* **Task description**
Go through the data below and return each line where the string "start" occurs.

* **Provided data**
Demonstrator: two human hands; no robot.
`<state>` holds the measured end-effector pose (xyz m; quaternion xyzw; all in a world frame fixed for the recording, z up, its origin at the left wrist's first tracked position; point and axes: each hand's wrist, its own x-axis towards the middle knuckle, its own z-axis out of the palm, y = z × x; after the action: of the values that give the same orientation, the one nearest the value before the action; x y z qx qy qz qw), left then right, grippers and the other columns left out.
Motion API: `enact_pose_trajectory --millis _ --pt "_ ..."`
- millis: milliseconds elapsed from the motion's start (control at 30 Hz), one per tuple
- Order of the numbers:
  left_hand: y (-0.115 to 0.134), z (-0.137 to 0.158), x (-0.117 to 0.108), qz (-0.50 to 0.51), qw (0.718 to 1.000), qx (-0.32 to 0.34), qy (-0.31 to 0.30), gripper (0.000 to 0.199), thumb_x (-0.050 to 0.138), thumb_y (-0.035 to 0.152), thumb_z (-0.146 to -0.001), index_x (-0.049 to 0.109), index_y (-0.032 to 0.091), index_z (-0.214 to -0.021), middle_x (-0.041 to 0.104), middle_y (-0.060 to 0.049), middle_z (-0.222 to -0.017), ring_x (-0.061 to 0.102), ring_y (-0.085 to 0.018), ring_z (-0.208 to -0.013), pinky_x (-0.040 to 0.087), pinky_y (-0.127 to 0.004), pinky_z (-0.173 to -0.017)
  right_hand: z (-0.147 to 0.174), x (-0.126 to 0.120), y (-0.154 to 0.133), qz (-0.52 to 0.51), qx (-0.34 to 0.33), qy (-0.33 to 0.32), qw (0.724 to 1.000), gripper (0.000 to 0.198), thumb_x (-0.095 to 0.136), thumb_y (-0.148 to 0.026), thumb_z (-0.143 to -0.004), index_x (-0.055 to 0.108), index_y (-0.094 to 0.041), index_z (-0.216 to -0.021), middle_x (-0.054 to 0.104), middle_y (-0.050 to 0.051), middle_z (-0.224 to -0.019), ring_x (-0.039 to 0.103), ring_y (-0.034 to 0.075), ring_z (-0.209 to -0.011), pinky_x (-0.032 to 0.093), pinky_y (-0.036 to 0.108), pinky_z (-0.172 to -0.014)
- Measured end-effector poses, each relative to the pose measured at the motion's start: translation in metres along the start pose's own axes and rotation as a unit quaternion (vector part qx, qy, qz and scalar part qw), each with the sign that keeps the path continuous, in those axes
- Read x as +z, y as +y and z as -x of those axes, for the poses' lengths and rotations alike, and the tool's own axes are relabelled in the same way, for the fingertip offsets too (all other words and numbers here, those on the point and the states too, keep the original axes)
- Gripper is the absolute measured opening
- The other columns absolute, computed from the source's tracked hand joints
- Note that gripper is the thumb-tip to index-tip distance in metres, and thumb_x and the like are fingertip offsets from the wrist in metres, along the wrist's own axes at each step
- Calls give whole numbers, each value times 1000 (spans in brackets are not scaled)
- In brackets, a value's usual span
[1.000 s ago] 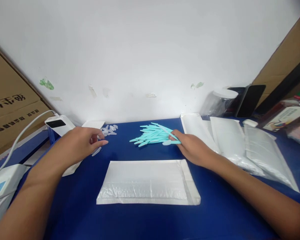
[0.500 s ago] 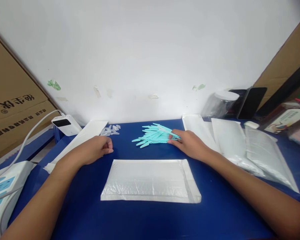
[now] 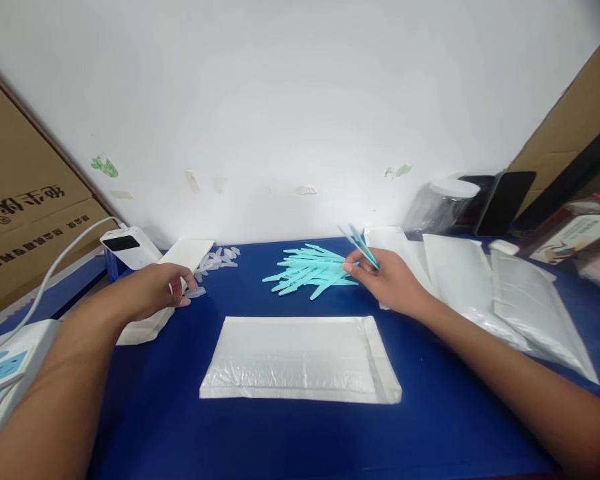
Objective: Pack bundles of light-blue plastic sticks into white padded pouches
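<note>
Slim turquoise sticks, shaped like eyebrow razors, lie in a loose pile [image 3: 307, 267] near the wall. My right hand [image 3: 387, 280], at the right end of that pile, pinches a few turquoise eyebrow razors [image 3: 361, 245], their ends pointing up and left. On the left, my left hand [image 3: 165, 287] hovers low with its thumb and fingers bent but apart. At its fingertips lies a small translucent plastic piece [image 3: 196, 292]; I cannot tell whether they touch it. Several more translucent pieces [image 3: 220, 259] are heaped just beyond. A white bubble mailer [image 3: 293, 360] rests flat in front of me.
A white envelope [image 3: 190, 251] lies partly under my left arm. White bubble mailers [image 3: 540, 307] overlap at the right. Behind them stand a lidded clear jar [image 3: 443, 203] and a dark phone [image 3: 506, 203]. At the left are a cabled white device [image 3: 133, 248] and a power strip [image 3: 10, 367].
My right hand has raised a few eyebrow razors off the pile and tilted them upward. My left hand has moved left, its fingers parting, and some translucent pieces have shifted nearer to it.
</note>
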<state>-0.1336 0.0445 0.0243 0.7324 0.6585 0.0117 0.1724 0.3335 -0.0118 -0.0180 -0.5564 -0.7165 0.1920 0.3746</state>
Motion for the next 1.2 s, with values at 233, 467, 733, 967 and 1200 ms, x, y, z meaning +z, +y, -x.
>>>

* **Response**
- millis: milliseconds elapsed from the motion's start (control at 30 Hz), one per tuple
- Measured end-effector poses, each relative to the pose measured at the motion's start: translation in metres along the start pose's own axes and rotation as a unit quaternion (vector part qx, qy, qz and scalar part qw), each with the sign that keeps the path continuous, in those axes

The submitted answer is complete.